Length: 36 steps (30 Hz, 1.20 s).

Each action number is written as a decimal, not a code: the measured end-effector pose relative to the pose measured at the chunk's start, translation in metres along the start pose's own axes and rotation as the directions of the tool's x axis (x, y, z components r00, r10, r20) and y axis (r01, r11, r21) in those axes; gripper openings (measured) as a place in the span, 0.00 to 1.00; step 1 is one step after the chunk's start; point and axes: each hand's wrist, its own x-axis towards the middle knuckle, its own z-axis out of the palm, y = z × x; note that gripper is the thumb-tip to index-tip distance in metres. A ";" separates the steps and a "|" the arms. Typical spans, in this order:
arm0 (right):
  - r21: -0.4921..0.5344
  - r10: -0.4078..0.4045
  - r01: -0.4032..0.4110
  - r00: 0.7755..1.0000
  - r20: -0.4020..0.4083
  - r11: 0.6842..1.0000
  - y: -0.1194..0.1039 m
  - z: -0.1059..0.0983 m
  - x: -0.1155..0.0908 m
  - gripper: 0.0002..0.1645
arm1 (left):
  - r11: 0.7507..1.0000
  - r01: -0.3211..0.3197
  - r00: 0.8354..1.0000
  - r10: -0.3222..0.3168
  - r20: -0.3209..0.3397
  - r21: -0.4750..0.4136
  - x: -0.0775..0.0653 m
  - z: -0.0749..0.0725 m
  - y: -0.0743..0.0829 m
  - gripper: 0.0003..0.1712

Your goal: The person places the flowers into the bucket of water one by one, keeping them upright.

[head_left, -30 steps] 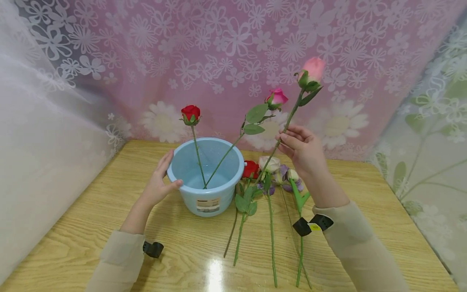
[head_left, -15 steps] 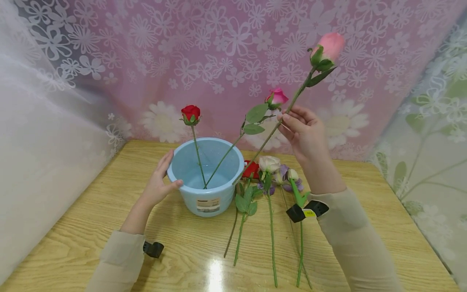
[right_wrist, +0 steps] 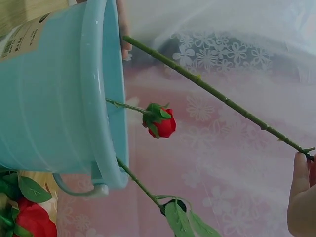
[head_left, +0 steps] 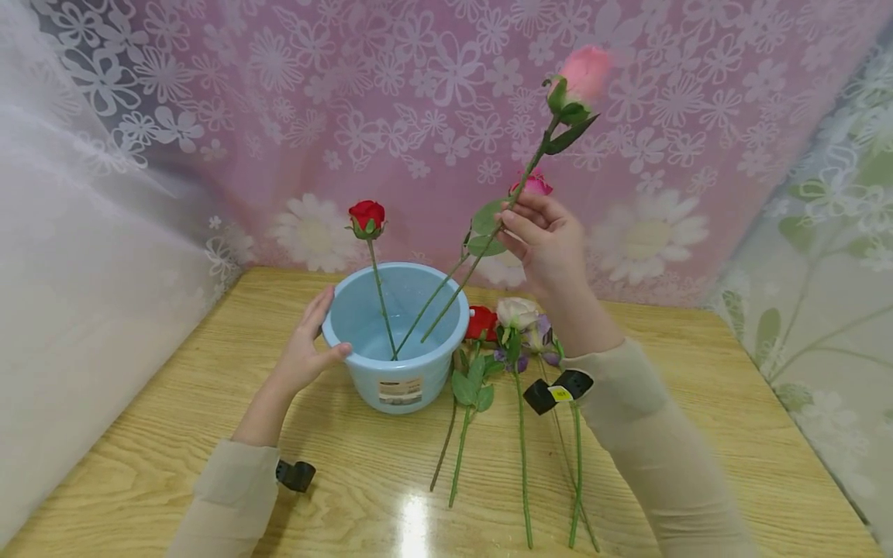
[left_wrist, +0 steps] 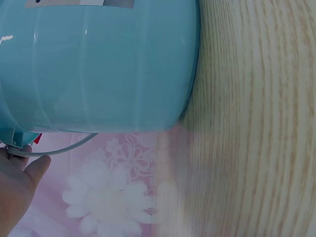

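Observation:
My right hand (head_left: 551, 244) pinches the stem of a pale pink rosebud (head_left: 586, 74) between thumb and fingers. The stem slants down left, and in the right wrist view its bare lower end (right_wrist: 129, 40) is just off the rim, over the bucket's mouth. A light blue bucket (head_left: 373, 384) stands upright, holding a red rose (head_left: 366, 219) and a magenta rose (head_left: 533, 184), the latter partly hidden behind my right hand and the held stem. Against the bucket's left side rests my left hand (head_left: 303, 337), fingers and thumb spread along the rim.
Right of the bucket, several artificial flowers lie on the wooden table (head_left: 349, 480): a red rose (head_left: 481, 322), a cream rose (head_left: 518, 313) and purple blooms (head_left: 540, 337), stems toward me. A floral pink curtain (head_left: 432, 116) hangs behind; pale sheets stand at both sides.
My right hand has lifted the pale pink rosebud and then moved it left, carrying its stem end from beside the bucket to over the opening. The left hand stays at the rim.

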 end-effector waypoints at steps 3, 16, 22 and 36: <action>-0.045 0.014 -0.013 1.000 0.005 0.999 0.008 0.004 0.001 0.10 | 1.000 -0.001 1.000 0.001 0.001 0.001 0.000 0.000 -0.001 0.53; -0.297 0.145 -0.141 0.989 -0.008 0.945 0.044 0.008 -0.003 0.12 | 1.000 0.013 1.000 -0.013 0.010 -0.003 0.000 -0.001 0.003 0.54; -0.377 0.168 -0.152 0.986 0.009 0.914 0.061 0.008 -0.003 0.12 | 1.000 0.011 1.000 -0.010 0.008 -0.021 -0.002 -0.001 0.028 0.57; -0.496 0.261 -0.205 0.964 0.044 0.844 0.090 0.009 -0.006 0.16 | 0.999 0.009 1.000 -0.009 0.000 -0.032 -0.002 0.000 0.038 0.57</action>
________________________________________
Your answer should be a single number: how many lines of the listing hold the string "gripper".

3